Prompt
Leave out the pictures and set down exactly the lines from the start of the listing through the one with "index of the", both included.
*** Opening Available data ***
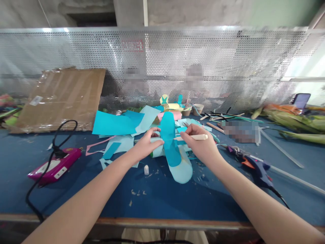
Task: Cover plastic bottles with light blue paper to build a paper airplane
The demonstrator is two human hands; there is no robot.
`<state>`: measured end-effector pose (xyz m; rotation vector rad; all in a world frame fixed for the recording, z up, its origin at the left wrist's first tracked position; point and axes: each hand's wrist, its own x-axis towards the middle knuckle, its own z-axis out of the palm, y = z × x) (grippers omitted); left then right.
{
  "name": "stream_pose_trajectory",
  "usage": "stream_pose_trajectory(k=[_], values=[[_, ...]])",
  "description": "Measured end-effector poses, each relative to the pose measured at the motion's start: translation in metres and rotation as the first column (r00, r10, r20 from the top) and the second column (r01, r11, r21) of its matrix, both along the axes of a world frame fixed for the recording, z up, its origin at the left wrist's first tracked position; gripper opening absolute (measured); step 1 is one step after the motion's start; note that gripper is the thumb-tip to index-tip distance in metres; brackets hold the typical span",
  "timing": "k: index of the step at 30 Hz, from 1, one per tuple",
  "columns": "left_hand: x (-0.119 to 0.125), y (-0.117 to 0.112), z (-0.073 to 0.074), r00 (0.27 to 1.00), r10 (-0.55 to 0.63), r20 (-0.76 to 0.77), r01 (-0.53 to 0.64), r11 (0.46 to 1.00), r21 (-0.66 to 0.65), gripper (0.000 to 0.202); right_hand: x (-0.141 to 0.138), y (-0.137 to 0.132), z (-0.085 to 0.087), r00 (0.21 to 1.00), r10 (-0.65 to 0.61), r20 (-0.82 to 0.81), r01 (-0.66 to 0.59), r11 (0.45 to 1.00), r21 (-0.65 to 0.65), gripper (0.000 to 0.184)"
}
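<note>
A paper airplane [170, 152] with a long blue wing over a paler blue layer lies in front of me. My left hand [149, 141] pinches it at the left of the wing, thumb and fingers around its narrow body. In my right hand [199, 139] is a white marker [200, 137], its tip pointing left and close to the wing's right edge. The fingers of that hand partly cover the airplane's right side. A small white cap [146, 170] stands on the table nearer to me.
Blue paper sheets [114, 122] and offcuts lie behind my left hand. A purple power strip [54, 166] with a black cable sits at left, a glue gun [256, 169] at right. Cardboard [61, 98] leans against the perforated metal screen [167, 61]. Paper cups [198, 109] stand behind.
</note>
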<state>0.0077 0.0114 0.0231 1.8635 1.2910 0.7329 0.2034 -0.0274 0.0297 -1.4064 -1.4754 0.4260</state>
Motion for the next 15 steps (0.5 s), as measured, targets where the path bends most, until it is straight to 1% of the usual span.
stream_pose_trajectory(k=[11,15], values=[[0.0009,-0.0015,0.0018,1.000,0.010,-0.010,-0.010,1.000,-0.009,0.056,0.0026,-0.0009,0.0012,1.000,-0.017,0.018,0.016,0.999,0.039,0.022],[0.0010,-0.0004,0.0006,1.000,0.004,-0.002,-0.004,1.000,0.000,0.056,0.0020,-0.0017,0.0027,0.999,-0.021,0.038,0.020,0.999,0.033,0.021]])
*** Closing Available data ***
Expected output
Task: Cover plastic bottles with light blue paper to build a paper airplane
The demonstrator is two human hands; there is no robot.
`<state>`: measured end-effector pose (xyz m; rotation vector rad; all in a world frame fixed for the recording, z up, its origin at the left wrist's first tracked position; point and axes: each hand's wrist, its own x-axis towards the middle knuckle, its own z-axis out of the palm, y = z × x) (grippers omitted); left then right.
{
  "name": "stream_pose_trajectory",
  "usage": "stream_pose_trajectory(k=[_], values=[[_, ...]])",
  "description": "Measured end-effector poses, each relative to the pose measured at the motion's start: translation in metres and rotation as the first column (r00, r10, r20 from the top) and the second column (r01, r11, r21) of its matrix, both along the axes of a world frame fixed for the recording, z up, its origin at the left wrist's first tracked position; gripper opening absolute (measured); step 1 is one step after the motion's start; note that gripper is the thumb-tip to index-tip distance in metres; brackets hold the typical span",
  "timing": "k: index of the step at 30 Hz, from 1, one per tuple",

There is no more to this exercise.